Rumor mill: Apple’s latest silicon, the M1 Pro and M1 Max, have barely come off MacBook Pro assembly lines, and rumors are already circulating about what’s next for Apple silicon. Rather than going back to the drawing board and designing chips with even higher specs, why not just knit two Max SoCs together?
As you are probably aware, Apple vowed to completely ween itself off of Intel components by the end of next year. So far, it is right on track. The MacBook Air, 13-inch Macbook Pro, Mac mini, and the 24-inch iMac are already sporting M1 silicon, and Apple just unveiled the redesigned 14- and 16-inch MacBook Pros with their next-generation M1 Pro and M1 Max chips. That only leaves the 27-inch iMac and the Mac Pro workstations still on the Intel nipple. Surely this will change next year.

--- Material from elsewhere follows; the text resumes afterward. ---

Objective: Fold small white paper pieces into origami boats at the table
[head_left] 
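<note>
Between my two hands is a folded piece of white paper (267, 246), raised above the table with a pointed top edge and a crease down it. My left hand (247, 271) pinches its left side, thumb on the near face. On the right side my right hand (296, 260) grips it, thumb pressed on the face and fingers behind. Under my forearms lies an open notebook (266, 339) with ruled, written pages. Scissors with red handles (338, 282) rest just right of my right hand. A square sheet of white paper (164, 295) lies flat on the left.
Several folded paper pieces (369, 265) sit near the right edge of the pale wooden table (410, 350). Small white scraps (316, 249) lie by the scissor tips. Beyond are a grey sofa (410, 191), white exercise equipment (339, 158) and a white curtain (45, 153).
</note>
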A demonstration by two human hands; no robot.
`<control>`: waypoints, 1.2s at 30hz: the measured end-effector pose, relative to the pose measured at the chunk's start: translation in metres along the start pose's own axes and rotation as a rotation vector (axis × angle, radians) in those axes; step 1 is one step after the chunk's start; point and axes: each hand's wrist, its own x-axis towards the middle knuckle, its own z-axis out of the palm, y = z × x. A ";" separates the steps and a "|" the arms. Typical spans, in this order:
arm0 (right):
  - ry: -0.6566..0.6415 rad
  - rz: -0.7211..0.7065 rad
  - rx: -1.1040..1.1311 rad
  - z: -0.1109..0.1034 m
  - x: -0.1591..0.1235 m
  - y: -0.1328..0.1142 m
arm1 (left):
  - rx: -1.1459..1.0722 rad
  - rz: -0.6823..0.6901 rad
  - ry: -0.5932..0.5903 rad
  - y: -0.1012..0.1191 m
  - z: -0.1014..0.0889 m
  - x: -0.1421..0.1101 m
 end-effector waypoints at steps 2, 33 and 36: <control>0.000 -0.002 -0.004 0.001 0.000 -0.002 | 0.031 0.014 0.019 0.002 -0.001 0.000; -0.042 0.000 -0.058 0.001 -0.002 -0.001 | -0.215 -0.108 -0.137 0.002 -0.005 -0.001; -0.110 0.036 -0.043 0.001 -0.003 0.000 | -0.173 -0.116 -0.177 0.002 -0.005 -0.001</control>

Noted Apple leaker Mark Gruman says Apple plans to power the Mac Pro with dual M1 Max SoCs (M1 Max Duo) on the base models and four (M1 Max Quadro) on high-end units. That’s a minimum of 20 compute cores and 64 graphic cores with up to 128GB of RAM and double all that for the Quadro.
For those who think the M1 Pro and M1 Max in the MacBook Pro are impressive, the new Mac Pro desktop is expected to come in at least two variations: 2X and 4X the number of CPU and GPU cores as the M1 Max. That’s up to 40 CPU cores and 128 GPU cores on the high-end.
— Mark Gurman (@markgurman) October 18, 2021
Hector Martin, who is in the process of porting Linux to M1 Pro/Max Macs, indirectly backs up Gruman’s claims with evidence he discovered in macOS.
“The macOS drivers have plenty of multi-die references, and the IRQ controller in the M1 Pro/Max is very clearly engineered with a (currently unused) second half for a second die,” tweeted Martin. “For the technically minded: it’s a second set of config/mask/software-gen/hw-state registers, and the hardware inputs are all idle but you can software-gen IRQs in that block just fine and they get delivered with a die-id of 1 in the top 8 bits of the event register.”
As far as cost, speculation is that top configurations will run an eye-watering $50,000 or more, but that is not surprising since buyers can configure the current Intel-based Mac Pro to cost nearly $55,000. That said, low-end units should start within the $6,000-$6500 price range.
Gruman only spoke of the Mac Pro receiving the Duo and Quadro silicon, so that just leaves the 27-inch iMac sporting Intel chips. However, Max Tech host Vadim Yuryev says there is strong evidence that Apple will use an M1 Max Duo in the larger iMac variant (video above). He points out that simply using a single M1 Max would be a downgrade from current Intel-based iMacs.
Designing a whole new chip is a possibility. Rumors are already circulating that a 40-core M2 chip is on track for 2023, but that falls beyond Apple’s deadline for ditching Intel. Yuryev is convinced that it will probably use binned and unbinned M1 Max Duos for prosumer and professional configurations, respectively, rather than a whole new die. He suspects Apple to reveal the next iMacs as early as March of next year. Again, this falls in inline with Cupertino’s roadmap for silicon independence without sidelining the M2 predictions.